Actually I believe that should be printed and wallpapered in entire office at the very beginning of every implementation of new project management methodology (and any other too).

I don’t believe you have to use every single practice written in the standard to be successful. I don’t believe there are techniques which are 100% mandatory and you’ll fail when not exercising them. That’s bullshit.

As far as you have any other method to deal with source of the problem, let it be quality of the code or anything else, and it’s aligned with other techniques you use/plan to use things should be fine.

I wouldn’t advise you to stop using your most powerful practice only for not being a part of the standard you’re trying to implement. Whichever methodology you’re going to implement – be selective.

in: project management

6 comments… add one

  • Glen B. Alleman February 27, 2009, 9:03 pm

    Pawel,
    What we’ve started doing is to focus on the “principles” of managing projects before moving the the “practices.”
    This provides an anchor for assessing the approporiateness of the practice.
    A problem is there are only a few descriptions of the principles and many – possibly too many – practices.

  • Pawel Brodzinski February 28, 2009, 2:04 am

    Glen, you’re right.
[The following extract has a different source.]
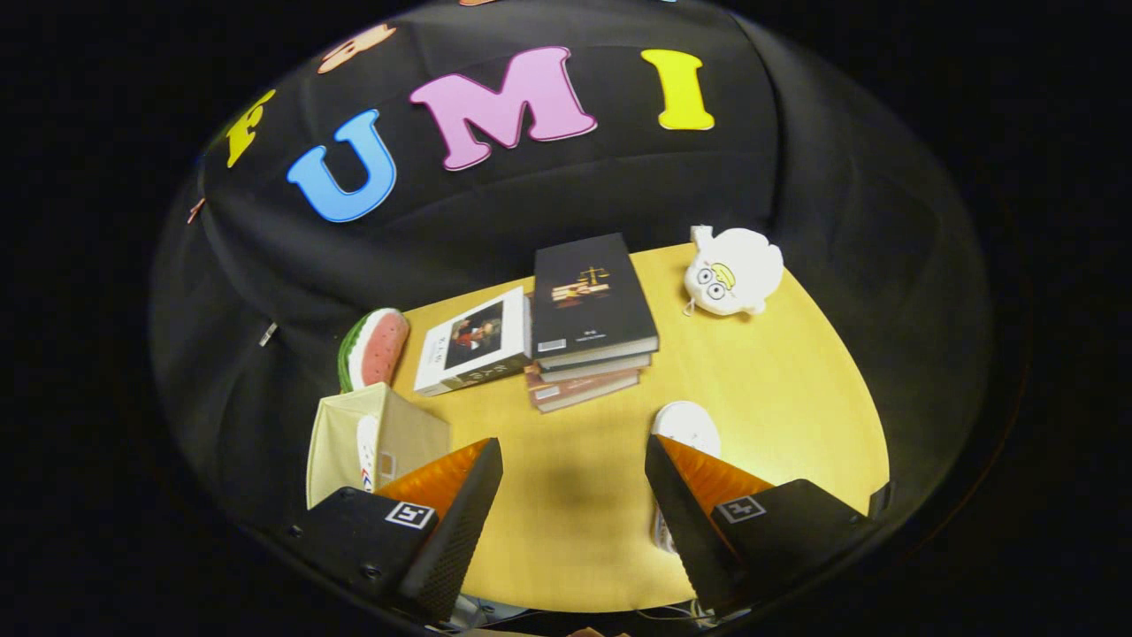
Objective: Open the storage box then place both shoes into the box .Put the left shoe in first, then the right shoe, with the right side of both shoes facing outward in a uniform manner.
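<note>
A cream fabric storage box [407,435] stands open beside my left finger, with one white shoe [367,453] upright inside it. A second white shoe [688,429] lies on the yellow table [796,407], its toe showing just above my right finger [699,495], which hides the rest of it. My gripper [573,456] hovers above the table with its fingers wide apart and only bare tabletop between them.
A stack of dark books [591,327] and a white book [473,345] lie beyond the fingers. A watermelon-slice toy [376,347] sits behind the box. A white plush toy [732,270] rests at the table's far right.
</note>
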The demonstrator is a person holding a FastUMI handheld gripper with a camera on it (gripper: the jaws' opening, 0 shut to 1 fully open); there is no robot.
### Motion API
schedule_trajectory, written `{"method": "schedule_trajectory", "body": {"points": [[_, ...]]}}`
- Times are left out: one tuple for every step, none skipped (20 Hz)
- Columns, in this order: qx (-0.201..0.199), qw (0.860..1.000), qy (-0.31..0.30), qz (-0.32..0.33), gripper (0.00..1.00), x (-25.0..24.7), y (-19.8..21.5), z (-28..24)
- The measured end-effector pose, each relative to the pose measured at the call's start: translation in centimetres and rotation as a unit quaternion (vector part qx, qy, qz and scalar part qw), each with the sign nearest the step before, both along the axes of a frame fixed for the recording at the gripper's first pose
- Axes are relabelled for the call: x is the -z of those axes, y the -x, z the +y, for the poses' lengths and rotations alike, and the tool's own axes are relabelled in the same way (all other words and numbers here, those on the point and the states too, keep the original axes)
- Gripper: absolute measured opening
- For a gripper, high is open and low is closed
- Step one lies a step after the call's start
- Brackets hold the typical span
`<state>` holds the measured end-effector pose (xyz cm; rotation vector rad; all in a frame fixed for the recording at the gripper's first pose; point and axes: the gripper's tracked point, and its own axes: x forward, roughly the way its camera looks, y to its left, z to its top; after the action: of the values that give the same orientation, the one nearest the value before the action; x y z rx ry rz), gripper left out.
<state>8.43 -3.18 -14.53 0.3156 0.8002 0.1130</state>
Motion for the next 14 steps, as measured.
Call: {"method": "schedule_trajectory", "body": {"points": [[0.005, 1.0, 0.005, 0.009, 0.99, 0.8, 0.1, -1.5], [0.008, 1.0, 0.009, 0.019, 0.99, 1.7, 0.3, -2.9], [0.012, 0.999, 0.012, 0.027, 0.99, 2.7, 0.4, -4.1], [0.018, 0.999, 0.016, 0.038, 0.99, 3.8, 0.5, -5.3], [0.021, 0.998, 0.016, 0.049, 0.99, 5.0, 0.7, -6.3], [0.021, 0.998, 0.017, 0.062, 0.99, 6.2, 1.1, -7.0], [0.019, 0.997, 0.022, 0.074, 0.99, 7.6, 1.4, -7.7], [0.014, 0.996, 0.028, 0.086, 0.99, 8.9, 1.7, -8.3], [0.005, 0.995, 0.034, 0.097, 0.99, 10.2, 1.9, -8.7], [-0.008, 0.993, 0.04, 0.11, 0.99, 11.3, 2.4, -9.2], [-0.015, 0.992, 0.047, 0.119, 1.0, 12.3, 2.5, -9.7], [-0.021, 0.991, 0.051, 0.126, 1.0, 13.2, 2.5, -10.1], [-0.028, 0.989, 0.051, 0.135, 1.0, 14.2, 2.6, -10.3], [-0.033, 0.988, 0.048, 0.145, 0.99, 15.2, 2.6, -10.4]]}}
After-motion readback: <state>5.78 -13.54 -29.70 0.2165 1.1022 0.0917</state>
We so often hear to follow this method or another but we seldom think why a specific technique should be used. Which principle is covered and if that’s the best way to do the job.

    That’s what I have on my mind every time when I’m talking about choosing wisely which techniques you should use when implementing new methodology. I’ve seen a couple of times situation when practices doing good job with covering key principles of project management were thrown away just because they didn’t align with new cool methodology. No one thought why they have been in the place, which principle stands behind them and whether new methods will do the same or better job.

  • Raven Young February 28, 2009, 9:09 am

    Pawel – Thanks for sharing my post and I totally agree this is the best tip in the bunch! Being selective with what (or how) to implement from a given process, standard or methodology is key to making it work in your specific org, group and team.

  • Pawel Brodzinski February 28, 2009, 9:27 am

    Raven,

    For me methodologies used in project management or software development were always more like a toolbox rather than a manual to follow up. When you have a toolbox you use tools which suit you fine in a specific situation. There’s no need to use a hammer every single time.

    What more you can achieve the same results different ways – sometimes it takes more effort sometimes less. Sometimes you have other tools that these from your toolbox which helps you to do the job. I see no point in throwing them away only because it wasn’t a part of a brand new toolbox you bought the other day.

  • Glen B. Alleman March 1, 2009, 7:38 pm

    Pawel,
    I’d say that the difference between a toolbox item and manual to follow are domain dependent.
    The monthly statusing of Control Accounts on a NASA program are “step-by-step” processes performed exaclty the same way every month.
    The creation of the baseline for the next rolling wave on the same program is “step-by-step” for the framework, but the content is highly situationally dependent on the engieering processes.
    With those step-by-step processes the ad hoc processes have no framework in which to be developed.
    This is the core difference and princple and practice.

  • Pawel Brodzinski March 2, 2009, 12:00 am

    I know your background so I have no other choice but to agree. Personally I haven’t worked in environment where such alignment was required although I can think of a few examples. Anyway I think that vast majority of projects which are done don’t fall into “follow the manual” approach in any place.